AS DEVINE WAS LEAVING THAT evening a man in a dark suit and a blood-red tie and sporting a self-important demeanor approached him in the lobby of the building.

“Mr. Devine. I’m Willard Paulson, special assistant to Mr. Cowl.”

“Okay.” Devine recognized the man as being part of Cowl’s official harem. He was thin, narrow-shouldered, and in his late thirties, already balding, and as bland and innocuous as Cowl was showy and pretentious.

“Mr. Cowl would like to meet with you.”

“Okay, but I’m surprised you’re conveying the message. There’s a chain of command here that rivals what we had in the Army.”

“Normally this would go through your immediate supervisor, but Mr. Cowl preferred to go outside the normal channels.”

“And why is that?”

Paulson bristled at this response, obviously not expecting any reply other than Yes sir, thank you, sir, for this gift from Heaven to meet with Emperor Cowl. “He didn’t say.”

“Where and when?”

“At ten this evening. Here’s the address.” He handed him a slip of paper.

Devine took it but didn’t look at it. “Is this really necessary?”

“You must be joking. It’s Mr. Cowl.
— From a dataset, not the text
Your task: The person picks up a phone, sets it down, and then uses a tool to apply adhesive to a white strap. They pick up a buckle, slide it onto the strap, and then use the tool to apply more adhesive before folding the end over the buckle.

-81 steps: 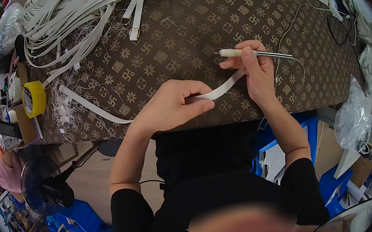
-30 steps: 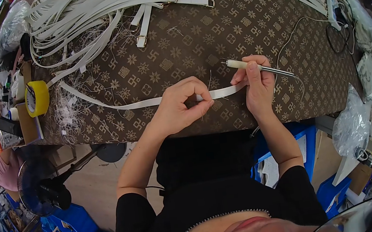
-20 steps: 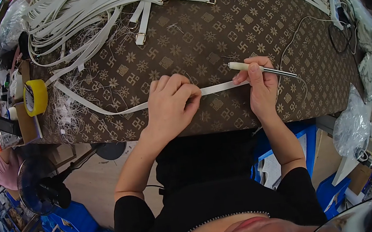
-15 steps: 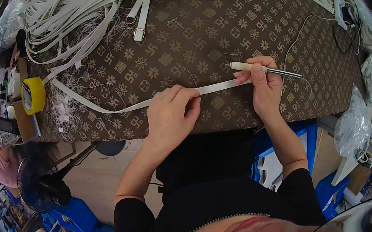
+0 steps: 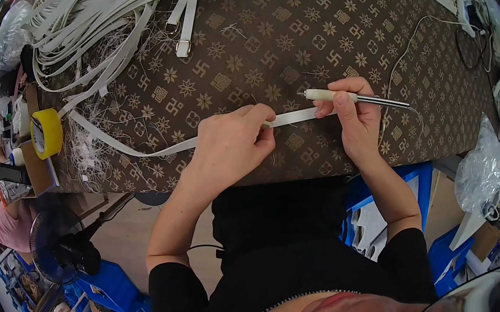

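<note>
A long white strap point(image 5: 182, 146) runs across the patterned brown cloth near its front edge. My left hand point(image 5: 230, 146) is closed on the strap, thumb and forefinger pinched together at its right side. To the right, my right hand point(image 5: 354, 118) holds a pen-like tool point(image 5: 330, 93) with a cream grip and a metal shaft; its tip points left, above the strap. The fingers of that hand also touch the strap's right part. Where the strap ends is hidden behind them. A thin cord trails from the tool's back end.
Many white straps with buckles point(image 5: 184, 46) lie at the back. Loose threads point(image 5: 89, 155) and a yellow tape roll point(image 5: 47, 133) are on the left. A black fan point(image 5: 62, 244) stands below left, near a person in pink point(image 5: 13, 226). A plastic bag point(image 5: 481, 173) hangs at right.
My left hand has shifted slightly right along the strap, its fingers more tightly pinched. The tool in my right hand has tilted a little flatter, its tip slightly lower and further left.
</note>
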The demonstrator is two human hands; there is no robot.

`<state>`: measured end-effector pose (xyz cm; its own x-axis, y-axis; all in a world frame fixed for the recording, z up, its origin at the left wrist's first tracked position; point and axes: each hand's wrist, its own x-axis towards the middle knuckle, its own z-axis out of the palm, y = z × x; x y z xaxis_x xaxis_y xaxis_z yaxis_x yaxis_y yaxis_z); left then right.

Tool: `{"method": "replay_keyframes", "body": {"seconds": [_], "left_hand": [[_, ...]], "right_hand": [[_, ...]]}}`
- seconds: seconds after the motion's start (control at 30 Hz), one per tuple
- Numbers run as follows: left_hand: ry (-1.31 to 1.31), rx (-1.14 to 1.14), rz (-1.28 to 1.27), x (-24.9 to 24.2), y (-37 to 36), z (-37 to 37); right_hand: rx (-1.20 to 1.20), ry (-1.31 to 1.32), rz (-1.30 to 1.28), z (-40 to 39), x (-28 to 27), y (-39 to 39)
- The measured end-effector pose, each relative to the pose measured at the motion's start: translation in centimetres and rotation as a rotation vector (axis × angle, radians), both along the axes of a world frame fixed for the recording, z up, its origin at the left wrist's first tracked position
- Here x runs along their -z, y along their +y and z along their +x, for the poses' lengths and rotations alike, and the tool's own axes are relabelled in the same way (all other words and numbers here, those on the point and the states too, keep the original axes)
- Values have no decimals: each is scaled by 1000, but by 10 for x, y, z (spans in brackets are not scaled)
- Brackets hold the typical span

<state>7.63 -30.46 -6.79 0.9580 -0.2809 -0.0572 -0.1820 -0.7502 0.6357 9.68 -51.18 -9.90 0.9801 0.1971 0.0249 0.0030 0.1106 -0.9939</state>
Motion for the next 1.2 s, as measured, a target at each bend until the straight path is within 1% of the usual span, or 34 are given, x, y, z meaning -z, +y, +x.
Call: {"method": "replay_keyframes", "body": {"seconds": [0.23,0.3,0.33,0.53,0.6,0.63,0.7,0.83,0.9,0.93,1.03,1.1,1.2], "left_hand": [[100,114,10,-3,5,15],[132,135,15,-5,5,19],[162,153,22,-6,5,21],[155,167,20,-4,6,21],[107,165,2,0,7,19],[57,160,-17,2,7,18],[55,154,-24,3,7,17],[33,133,-36,4,6,16],[54,135,-27,2,6,15],[76,134,-20,1,7,15],[90,134,-19,2,7,16],[92,132,-27,2,8,16],[91,128,-49,3,9,15]], "right_hand": [[-2,-6,-5,0,0,0],[2,5,93,0,2,0],[4,6,92,0,2,0],[16,9,109,-1,2,1],[-7,-13,-10,0,0,0],[-4,-13,-10,0,0,-1],[-23,-24,-43,-1,0,-2],[-27,-8,-49,-1,-2,-2],[-18,77,42,-2,-4,-2],[-15,78,43,-2,-3,-2],[-44,77,7,-4,-3,-4],[-99,-17,-49,-5,-4,-2],[-161,16,-72,-11,-6,1]]}}
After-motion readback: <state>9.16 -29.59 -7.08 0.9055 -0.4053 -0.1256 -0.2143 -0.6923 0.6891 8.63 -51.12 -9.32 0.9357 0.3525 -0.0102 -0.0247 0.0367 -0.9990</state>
Do you like working here?”

“Best job I’ve ever had,” he said with as much sincerity as he could muster, which, granted, wasn’t much.
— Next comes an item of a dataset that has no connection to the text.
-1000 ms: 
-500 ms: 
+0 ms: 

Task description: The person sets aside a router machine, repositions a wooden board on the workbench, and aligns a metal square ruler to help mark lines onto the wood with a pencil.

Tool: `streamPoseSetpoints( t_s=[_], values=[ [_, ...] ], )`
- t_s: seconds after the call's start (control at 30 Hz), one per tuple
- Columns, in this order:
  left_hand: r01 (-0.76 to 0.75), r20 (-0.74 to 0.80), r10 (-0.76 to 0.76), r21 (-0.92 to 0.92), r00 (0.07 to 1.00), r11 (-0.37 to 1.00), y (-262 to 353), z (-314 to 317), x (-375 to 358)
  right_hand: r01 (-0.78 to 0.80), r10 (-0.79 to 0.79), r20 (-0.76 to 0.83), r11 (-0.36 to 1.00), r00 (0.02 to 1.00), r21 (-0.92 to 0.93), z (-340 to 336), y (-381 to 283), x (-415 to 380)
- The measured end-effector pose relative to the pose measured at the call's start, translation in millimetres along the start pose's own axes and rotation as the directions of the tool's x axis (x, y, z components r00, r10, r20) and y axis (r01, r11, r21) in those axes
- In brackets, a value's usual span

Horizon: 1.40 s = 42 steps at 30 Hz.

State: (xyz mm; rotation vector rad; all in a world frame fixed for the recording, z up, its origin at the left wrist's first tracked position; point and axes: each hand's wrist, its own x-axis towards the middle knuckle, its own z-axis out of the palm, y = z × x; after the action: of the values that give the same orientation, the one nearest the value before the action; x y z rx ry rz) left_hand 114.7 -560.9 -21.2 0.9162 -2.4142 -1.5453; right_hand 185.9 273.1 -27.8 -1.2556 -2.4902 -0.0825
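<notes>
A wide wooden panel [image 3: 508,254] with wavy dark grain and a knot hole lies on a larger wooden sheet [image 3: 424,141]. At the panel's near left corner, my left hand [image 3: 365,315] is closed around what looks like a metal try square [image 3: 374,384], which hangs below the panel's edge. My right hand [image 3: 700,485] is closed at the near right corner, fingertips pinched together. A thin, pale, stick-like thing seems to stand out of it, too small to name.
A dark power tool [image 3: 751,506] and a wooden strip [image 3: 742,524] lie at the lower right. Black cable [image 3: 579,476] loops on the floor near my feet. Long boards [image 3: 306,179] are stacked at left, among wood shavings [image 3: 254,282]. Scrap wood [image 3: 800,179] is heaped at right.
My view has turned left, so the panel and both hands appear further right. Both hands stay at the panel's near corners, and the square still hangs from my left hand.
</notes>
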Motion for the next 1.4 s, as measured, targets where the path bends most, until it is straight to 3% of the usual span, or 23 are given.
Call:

He headed to the subway, unfolding the piece of paper and reading off the address.

Well, this could be instructive. Or maybe disastrous.

Devine took the train to Mount Kisco and walked quickly home, sucking in the heat and humidity. His mind was going a million miles an hour and still getting him nowhere fast.
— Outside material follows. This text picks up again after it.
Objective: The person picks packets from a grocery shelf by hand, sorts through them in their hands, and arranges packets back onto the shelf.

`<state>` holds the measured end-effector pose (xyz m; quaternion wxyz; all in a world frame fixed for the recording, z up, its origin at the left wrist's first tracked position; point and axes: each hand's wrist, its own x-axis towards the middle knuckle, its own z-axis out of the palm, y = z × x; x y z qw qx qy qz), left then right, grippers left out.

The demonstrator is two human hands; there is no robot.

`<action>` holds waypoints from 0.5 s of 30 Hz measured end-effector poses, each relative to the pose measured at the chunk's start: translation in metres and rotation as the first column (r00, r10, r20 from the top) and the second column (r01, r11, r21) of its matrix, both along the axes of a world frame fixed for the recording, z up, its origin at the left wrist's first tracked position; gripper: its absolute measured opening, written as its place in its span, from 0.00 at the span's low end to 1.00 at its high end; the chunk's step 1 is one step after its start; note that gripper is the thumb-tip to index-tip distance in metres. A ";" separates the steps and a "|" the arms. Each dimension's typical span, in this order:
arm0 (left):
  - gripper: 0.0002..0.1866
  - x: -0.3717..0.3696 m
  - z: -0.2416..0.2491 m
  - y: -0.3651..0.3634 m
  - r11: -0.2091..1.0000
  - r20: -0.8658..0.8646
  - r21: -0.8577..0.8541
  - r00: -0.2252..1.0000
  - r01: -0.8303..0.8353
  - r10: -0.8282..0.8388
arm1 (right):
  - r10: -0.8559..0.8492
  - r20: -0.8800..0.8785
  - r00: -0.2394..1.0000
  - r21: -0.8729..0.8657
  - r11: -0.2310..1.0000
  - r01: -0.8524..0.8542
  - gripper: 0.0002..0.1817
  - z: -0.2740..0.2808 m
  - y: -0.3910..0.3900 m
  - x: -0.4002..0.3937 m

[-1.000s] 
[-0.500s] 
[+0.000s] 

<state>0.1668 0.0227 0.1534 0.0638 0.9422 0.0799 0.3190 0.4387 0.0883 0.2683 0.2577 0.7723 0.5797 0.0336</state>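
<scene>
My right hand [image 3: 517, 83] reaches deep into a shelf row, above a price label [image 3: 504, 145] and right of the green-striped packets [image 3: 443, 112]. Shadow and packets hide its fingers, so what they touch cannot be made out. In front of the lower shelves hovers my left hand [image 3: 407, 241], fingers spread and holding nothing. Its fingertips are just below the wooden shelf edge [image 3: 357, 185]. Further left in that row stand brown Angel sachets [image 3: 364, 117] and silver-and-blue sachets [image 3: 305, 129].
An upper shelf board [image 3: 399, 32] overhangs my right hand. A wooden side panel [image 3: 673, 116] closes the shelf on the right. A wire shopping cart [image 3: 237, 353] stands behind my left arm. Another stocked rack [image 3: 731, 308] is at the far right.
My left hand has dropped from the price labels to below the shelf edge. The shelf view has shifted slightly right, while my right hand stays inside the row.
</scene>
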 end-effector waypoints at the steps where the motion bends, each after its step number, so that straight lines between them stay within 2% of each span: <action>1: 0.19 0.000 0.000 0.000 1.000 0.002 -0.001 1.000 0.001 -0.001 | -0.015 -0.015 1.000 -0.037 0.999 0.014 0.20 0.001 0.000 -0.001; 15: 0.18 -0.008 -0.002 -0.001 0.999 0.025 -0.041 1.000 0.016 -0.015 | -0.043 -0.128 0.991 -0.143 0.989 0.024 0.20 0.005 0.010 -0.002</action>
Valentine, with his gamer headphones on, was lying on the couch working on his laptop, as always. A beer was on the floor next to him. He looked up as Devine came in, his expression anxious. He had apparently been awaiting Devine’s return.

“So?” said Valentine in a prompting manner as he took off his headphones.

“I talked to the security guard and the guy who found the body. That room was unguarded for maybe a max of ten minutes. But there was no one on the floor because there was a seminar for people like me at an off-site location. And the support staff weren’t in yet.”

“So how did whoever send message get all that info?”

“I don’t know. The killer would have known some of those details when he murdered her. But the person could not have known that Sara had been found hanging in that room by a custodian unless they were around at the time, and either saw it for themselves, which is doubtful, or someone told them shortly thereafter. And that just isn’t likely. And I don’t think anyone else got the message that I got, or if they did, they’re not saying anything.”

“So during those ten minutes maybe person sending email saw the body and stuff?”

“And saw the custodian finding the body. But that’s not certain and I’m still working on it. By the way, I used the info you gave me to access the security logging database, and I’ve got a question.”

Valentine closed his laptop and looked up. “Shoot, dude.”

Devine explained to Valentine about the security logging system at Cowl using the RFID cards. “Can that be manipulated to show that someone was there who really wasn’t there?”

Valentine nodded before Devine was finished. “Sure. Clone card. Then, it like electronic twin walking in place. Easy-peasy. Do it in seconds, depending on what protection they have on card. Let me see yours.”

Devine handed over his security card. Valentine pulled a device out of his backpack on the floor and held it up to the card. “This is one twenty-five. Is bullshit. I have app on phone. I can clone card right now by writing what’s on your card onto clean one I get from Amazon. Is big bullshit just like encryption on your ‘security’ database.”

“ ‘One twenty-five’?”

“One hundred twenty-five kilohertz. Is radio frequency. Open twenty-six-bit format. Card is just simple LC circuit, capacitor, and integrated circuit working in combo. Card number transmitted is key, is what reader reads. But one twenty-five not encrypted. You get that key, you tell reader ‘Let me in’ and it does. Ten-buck RFID reader/writer, bam, you got card number. Most ‘security’ cards are one twenty-fives. My little bay-bee cousin can hack that shit.”